Looking at my blog stats, I see that a lot of people are reading the total analytical error vs. total error post. So, below are the slides from a talk that I gave at a conference in Antwerp in 2016 called The “total” in total error. The slides have been updated. Because it is a talk, the slides are not as effective as the talk.




Letter to be published

November 15, 2016


Recently, I alerted readers to the fact that the updated FDA POCT glucose meter standard no longer specifies 100% of the results.

So I submitted a letter to the editor to the Journal of Diabetes Science and Technology.

This letter has been accepted – It seemed to take a long time for the editors to decide about my letter. I can think of several possible reasons:

  1. I was just impatient – the time to reach a decision was average
  2. The editors were exceptionally busy due to their annual conference which just took place.
  3. By waiting until the conference, the editors could ask the FDA if they wanted to respond to my letter.

I’m hoping that #3 is the reason so I can understand why the FDA changed things.

Comparison of Parkes glucose meter error grid with CLSI POCT 12-A3 Standard

November 8, 2016


The graph below shows the Parkes error grid in blue. Each zone in the Parkes error grid shows increasing patient harm with the innermost zone A having no harm.
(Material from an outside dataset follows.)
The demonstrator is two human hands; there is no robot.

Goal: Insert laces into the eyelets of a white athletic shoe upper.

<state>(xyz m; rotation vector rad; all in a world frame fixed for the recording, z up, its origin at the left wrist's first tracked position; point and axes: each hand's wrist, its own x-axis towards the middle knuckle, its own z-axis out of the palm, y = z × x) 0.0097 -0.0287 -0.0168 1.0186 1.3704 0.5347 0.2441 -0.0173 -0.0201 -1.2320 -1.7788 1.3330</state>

The zones (unlabeled) start with A (innermost) and go to D or E.

The red lines are the POCT 12-A3 standard. The innermost line should contain 95% of the results. Since no more than 2% can be outside of the outermost red lines, these outermost red lines should contain 98% of the data.


The red lines correspond roughly with the A zone of the Parkes error grid – the region of no patient harm.

Of course the problem is that in the CLSI guideline, 2% of the results are allowed to occur in the higher zones of the Parkes error grid corresponding to severe patent harm.